His listeners thought this last statement hardly borne out by the aspect of the surroundings in general. The other, quick to see this, went on.

“Ah, you think it don’t look much like it, eh? Well, I don’t wonder. But, you see, it isn’t worth my while bothering about tinkering up this place. Here it doesn’t matter how one lives. But I’m just waiting till I’ve made my pile, and then – ” And the concluding blank left scope for the most magnificent, if somewhat vague possibilities.

They returned indoors, and Anstey made the heat and the walk an excuse for another glass of grog. Then a native knocked at the door to announce that the missing steed had been found and brought back. Harry suggested that it was time to start on their return ride to Maritzburg. But of this their host would not hear.

“Stay the night, anyhow,” he said. “That is, if you don’t mind roughing it. I can knock you up a shakedown of some sort. I meant to have had the spare room arranged when I first heard you were coming out, Gerard. But I dare say you can manage without white sheets.”

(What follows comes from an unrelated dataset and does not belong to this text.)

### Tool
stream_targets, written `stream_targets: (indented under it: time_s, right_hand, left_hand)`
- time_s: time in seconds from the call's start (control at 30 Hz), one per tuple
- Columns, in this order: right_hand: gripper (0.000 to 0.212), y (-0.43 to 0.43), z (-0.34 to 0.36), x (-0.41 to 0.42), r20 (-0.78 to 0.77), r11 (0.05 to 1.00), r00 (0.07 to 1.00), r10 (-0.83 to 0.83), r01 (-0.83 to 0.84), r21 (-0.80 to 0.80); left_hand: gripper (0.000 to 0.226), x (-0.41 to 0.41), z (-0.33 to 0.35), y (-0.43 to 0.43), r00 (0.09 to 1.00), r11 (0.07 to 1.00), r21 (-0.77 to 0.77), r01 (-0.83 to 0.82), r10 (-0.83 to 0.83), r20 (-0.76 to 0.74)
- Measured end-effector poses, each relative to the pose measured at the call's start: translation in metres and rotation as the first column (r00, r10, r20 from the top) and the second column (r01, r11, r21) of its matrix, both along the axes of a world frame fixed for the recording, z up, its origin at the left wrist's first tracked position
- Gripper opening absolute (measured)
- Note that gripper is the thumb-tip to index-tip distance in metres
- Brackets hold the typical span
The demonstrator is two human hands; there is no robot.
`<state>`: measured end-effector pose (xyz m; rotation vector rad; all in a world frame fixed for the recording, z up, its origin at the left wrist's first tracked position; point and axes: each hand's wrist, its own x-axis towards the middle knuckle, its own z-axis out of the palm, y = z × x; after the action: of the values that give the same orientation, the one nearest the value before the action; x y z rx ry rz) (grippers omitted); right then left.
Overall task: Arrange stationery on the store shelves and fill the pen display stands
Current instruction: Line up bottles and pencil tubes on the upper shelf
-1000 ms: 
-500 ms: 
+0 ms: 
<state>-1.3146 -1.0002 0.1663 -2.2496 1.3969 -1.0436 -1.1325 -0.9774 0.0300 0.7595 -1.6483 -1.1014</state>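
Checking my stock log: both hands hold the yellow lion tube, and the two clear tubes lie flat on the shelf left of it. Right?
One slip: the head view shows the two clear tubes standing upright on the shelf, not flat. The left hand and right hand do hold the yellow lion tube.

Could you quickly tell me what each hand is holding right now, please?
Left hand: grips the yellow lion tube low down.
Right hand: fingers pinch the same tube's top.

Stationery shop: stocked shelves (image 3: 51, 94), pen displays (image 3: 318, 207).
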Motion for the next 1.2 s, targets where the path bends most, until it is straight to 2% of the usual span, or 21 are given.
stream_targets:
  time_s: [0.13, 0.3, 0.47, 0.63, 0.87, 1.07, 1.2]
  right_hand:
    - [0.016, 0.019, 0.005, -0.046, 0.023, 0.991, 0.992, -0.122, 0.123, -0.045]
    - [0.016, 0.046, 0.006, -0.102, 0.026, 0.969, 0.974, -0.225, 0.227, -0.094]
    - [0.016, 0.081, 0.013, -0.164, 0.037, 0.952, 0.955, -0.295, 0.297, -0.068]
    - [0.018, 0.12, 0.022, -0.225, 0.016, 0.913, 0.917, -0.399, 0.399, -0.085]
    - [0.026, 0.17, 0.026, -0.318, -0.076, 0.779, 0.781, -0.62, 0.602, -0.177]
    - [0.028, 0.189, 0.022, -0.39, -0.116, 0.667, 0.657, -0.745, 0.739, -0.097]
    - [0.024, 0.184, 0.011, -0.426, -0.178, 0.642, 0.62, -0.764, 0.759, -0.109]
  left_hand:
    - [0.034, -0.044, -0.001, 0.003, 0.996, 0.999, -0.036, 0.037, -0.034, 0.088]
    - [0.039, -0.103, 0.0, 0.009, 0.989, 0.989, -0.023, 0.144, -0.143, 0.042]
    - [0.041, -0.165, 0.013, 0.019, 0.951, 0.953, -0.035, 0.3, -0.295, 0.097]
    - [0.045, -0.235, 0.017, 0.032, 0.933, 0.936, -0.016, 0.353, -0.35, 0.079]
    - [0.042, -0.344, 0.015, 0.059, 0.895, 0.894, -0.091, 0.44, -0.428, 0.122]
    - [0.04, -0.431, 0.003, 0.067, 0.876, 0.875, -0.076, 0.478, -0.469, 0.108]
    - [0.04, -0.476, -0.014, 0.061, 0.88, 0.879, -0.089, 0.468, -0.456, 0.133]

Gerard, of course, declared that, if anything, he rather preferred it. That point settled, Anstey became even more the effusively genial host; but, with all his desire to be entertaining, both were sensible of a want of something – a difference between the perfectly frank and self-possessed geniality of John Dawes, for instance. They were joined at supper by the wispy-faced youth, who came straight in from his duties in the store – now closed for the night – without going through any such superfluous ceremony as washing. Afterwards, when the talk was in full swing, Anstey would constantly appeal to his subordinate for confirmation of his statements or anecdotes – “Isn’t that so, Smith?” “Didn’t I, Smith?” and so forth; whereupon the latter would remove his pipe from his mouth, and spit and remark, “Ja, that’s so.” Which was the full extent of his conversation.